Resale price maintenance (RPM) exists when a manufacturer agrees with its distributor(s)
to set the minimum price that the distributor(s) can charge for the manufacturer's goods. In
this case, Tempur-Pedic makes foam mattresses, which it sells through distributors, and its
own web site. It sets minimum retail prices that the distributors can charge for its mattresses,
and charges these prices in its own web site sales.
RPM is also employed in the tech sector for consumer electronics and other products.
Prior to 2007, RPM was subject to the antitrust per se rule, rather than the
lighter rule of reason standard. Then the
Supreme Court of the U.S. (SCUS)
issued its
opinion [55 pages in PDF] in Leegin Creative Leather Products v. PSKS.
The SCUS held that all vertical price restrains are to be judged by the rule of
reason, and that the SCUS's 1911
opinion in Dr. Miles Medical Co. v. John D. Park & Sons Co., which is
reported at 220 U.S. 373, is overturned.
See,
story titled "SCUS Holds That All Vertical Price Restraints Are Subject to
Rule of Reason" in
TLJ Daily E-Mail Alert No. 1,603, June 28, 2007.

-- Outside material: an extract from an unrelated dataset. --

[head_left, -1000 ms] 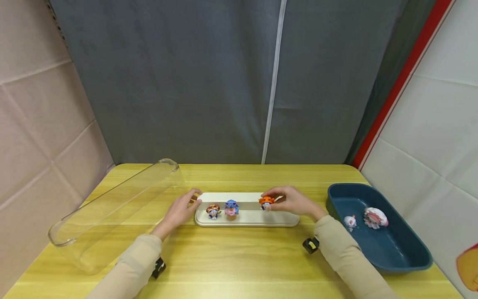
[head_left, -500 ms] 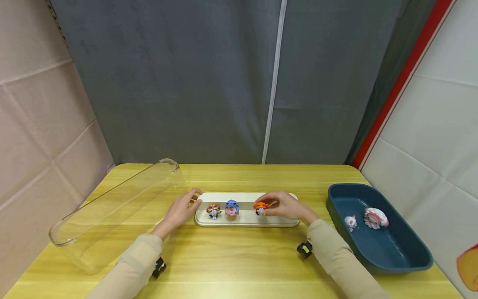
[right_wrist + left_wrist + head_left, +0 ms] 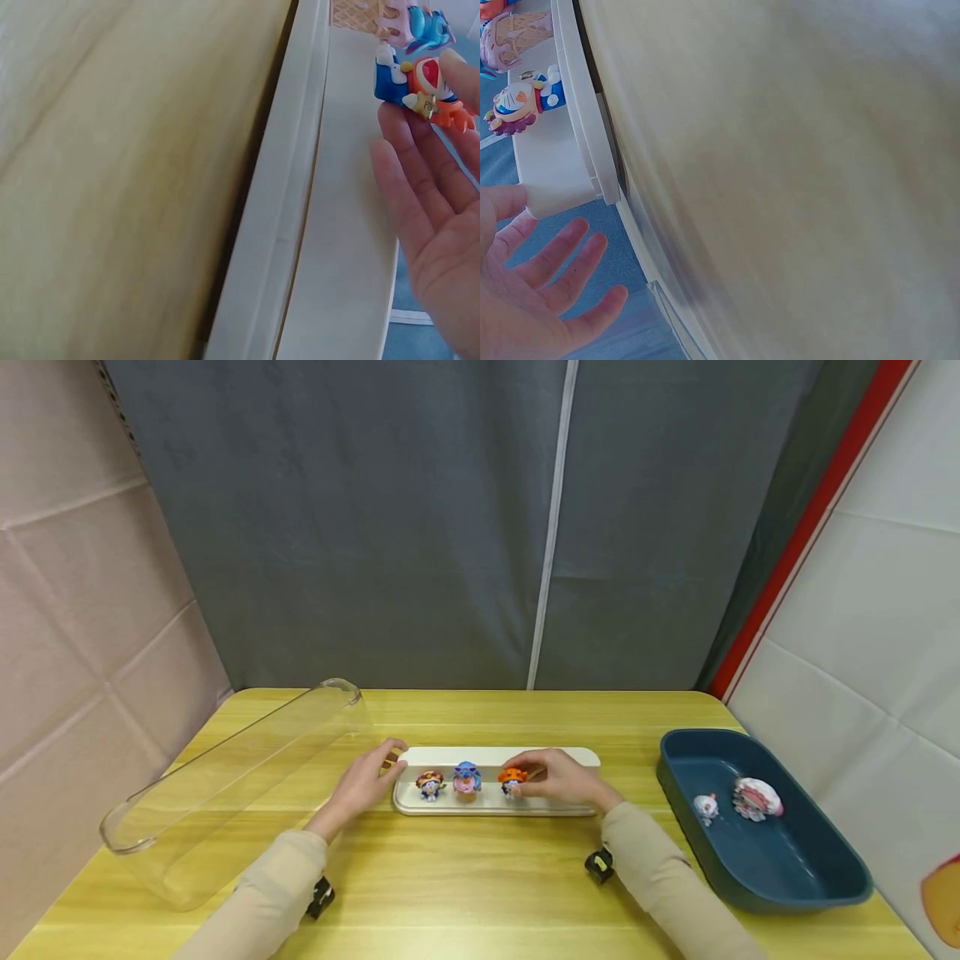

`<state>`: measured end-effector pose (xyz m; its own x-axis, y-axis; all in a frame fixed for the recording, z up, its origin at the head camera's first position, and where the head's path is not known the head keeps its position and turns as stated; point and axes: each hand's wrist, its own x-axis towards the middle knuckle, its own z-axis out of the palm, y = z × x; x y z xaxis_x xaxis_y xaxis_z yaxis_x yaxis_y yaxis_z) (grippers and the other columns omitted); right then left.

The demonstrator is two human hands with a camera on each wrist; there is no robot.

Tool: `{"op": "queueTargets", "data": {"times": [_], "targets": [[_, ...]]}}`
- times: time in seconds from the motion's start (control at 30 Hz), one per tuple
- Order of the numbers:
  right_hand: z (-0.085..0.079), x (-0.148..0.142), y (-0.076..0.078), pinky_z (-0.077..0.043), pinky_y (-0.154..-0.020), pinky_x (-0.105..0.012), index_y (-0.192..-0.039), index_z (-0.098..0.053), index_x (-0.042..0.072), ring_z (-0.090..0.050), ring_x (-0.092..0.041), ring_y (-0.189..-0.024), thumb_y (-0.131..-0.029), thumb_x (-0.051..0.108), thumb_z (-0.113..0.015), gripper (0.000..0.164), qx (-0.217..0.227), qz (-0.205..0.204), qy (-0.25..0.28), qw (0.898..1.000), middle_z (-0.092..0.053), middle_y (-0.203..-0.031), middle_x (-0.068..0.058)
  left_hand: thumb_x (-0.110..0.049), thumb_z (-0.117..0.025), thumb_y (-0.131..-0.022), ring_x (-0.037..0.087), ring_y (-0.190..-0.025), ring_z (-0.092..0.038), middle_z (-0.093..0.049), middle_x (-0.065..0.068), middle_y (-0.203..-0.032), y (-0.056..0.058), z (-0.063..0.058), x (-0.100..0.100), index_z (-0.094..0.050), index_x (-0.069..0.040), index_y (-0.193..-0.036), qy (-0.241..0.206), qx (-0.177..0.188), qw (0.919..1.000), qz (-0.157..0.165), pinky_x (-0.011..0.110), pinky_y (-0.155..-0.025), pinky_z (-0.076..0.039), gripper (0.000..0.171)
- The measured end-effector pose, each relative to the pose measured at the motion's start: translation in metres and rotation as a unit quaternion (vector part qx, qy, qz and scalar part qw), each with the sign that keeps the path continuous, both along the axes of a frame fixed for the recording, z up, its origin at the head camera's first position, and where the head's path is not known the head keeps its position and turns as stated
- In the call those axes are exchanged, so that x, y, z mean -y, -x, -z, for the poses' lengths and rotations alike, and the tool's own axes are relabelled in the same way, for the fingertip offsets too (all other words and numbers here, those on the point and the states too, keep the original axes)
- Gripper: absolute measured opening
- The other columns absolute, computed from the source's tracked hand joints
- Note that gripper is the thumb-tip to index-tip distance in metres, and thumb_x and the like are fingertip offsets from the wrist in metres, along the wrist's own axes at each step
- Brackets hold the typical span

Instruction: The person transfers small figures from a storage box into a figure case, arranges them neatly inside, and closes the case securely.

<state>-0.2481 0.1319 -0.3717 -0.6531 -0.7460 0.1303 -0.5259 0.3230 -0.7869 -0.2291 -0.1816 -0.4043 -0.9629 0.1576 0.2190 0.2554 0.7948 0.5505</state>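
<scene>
A long white stepped display base stands mid-table. My right hand pinches a small orange-topped figurine between thumb and fingers. It is upright, over or on the front step; contact with the step cannot be told. Left of it stands a blue-haired figurine on a pink ice-cream cone, then a figurine with a red-brown hat. At the base's left end my left hand touches the corner with thumb and forefinger. In the left wrist view its other fingers are spread and hold nothing.
A clear plastic cover lies slantwise at the left. To the right, a dark blue bin contains a small white figurine and a larger pink-and-white one. A grey curtain hangs behind the table.
My right hand has moved left along the base with the orange-topped figurine, bringing it nearer the ice-cream figurine. The left hand has stayed at the base's left end.
</scene>
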Motion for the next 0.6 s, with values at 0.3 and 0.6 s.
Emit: {"op": "queueTargets", "data": {"times": [0.3, 0.6], "targets": [[0.023, 0.003, 0.011, -0.046, -0.077, -0.025, -0.113, -0.057, 0.002, -0.057, -0.013, -0.091, -0.081, 0.016, -0.065, 0.036, -0.022, 0.017, -0.01, 1.0, -0.059, -0.104, -0.002, -0.019, -0.052, -0.09, 0.028, -0.092, -0.055, -0.059, 0.013, -0.102, -0.001, 0.0, -0.001, -0.052, -0.01, -0.113, -0.001, 0.0, 1.0, 0.0, 0.046, -0.074, -0.044, 0.025], [0.026, 0.006, 0.008, -0.047, -0.076, -0.026, -0.114, -0.057, 0.002, -0.057, -0.013, -0.09, -0.081, 0.013, -0.064, 0.035, -0.051, 0.027, -0.029, 0.998, -0.059, -0.107, -0.005, -0.019, -0.052, -0.09, 0.028, -0.092, -0.055, -0.059, 0.013, -0.103, -0.001, 0.0, -0.001, -0.051, -0.009, -0.113, -0.001, -0.001, 1.0, 0.0, 0.046, -0.075, -0.044, 0.025]]}}
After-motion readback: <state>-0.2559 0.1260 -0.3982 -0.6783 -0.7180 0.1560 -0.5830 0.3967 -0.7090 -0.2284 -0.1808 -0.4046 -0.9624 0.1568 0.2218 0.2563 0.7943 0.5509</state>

The Leegin opinion changed the law for vertical RPM. Under the lighter
rule of reason standard, plaintiffs must show actual or potential harm to competition.
After Leegin, horizontal agreements among competitors to fix prices
remain per se violations of the Sherman Act. Group boycotts, and horizontal
market division are other examples of per se violations.
In the just released 11th Circuit opinion, the Court of Appeals applied
Leegin and the rule of reason standard, and concluded the complaint failed to plead a
relevant market, and failed to adequately allege actual or potential harm to
competition, and thereby failed to satisfy the rule of reason standard.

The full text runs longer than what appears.